TASK ITEM - Only the lines from the one holding "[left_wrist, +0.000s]" to the end of the data should be echoed, exactly as they appear, minus the pictures.

(SUPPLIED MATERIAL)

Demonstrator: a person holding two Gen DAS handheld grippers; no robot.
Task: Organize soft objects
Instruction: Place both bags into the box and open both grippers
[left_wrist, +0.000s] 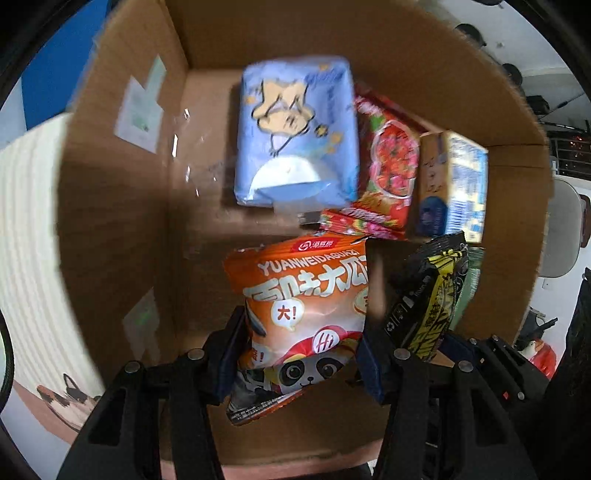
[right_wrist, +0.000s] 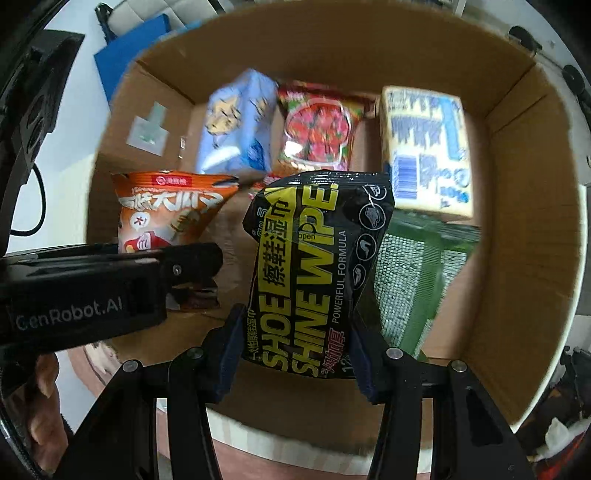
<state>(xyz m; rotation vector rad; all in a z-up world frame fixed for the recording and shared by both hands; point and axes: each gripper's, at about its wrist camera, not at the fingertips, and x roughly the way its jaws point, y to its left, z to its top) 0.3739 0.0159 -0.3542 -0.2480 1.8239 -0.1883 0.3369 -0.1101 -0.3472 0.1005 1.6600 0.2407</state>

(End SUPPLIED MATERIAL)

RESULT OF THE TASK -
[left_wrist, +0.000s] 
[right_wrist, +0.000s] 
<state>(xyz m; rotation vector rad; all in a z-up world frame fixed for the recording and shared by both hands; point and axes: each gripper's, at about its wrist camera, not at the fingertips, and x roughly the way its jaws point, y to its left, z to its top) 0.3739 0.0159 -0.3542 -0.2480 1.8239 -0.1883 0.3369 -0.1101 -0.3472 0.1005 1.6600 0.2407</state>

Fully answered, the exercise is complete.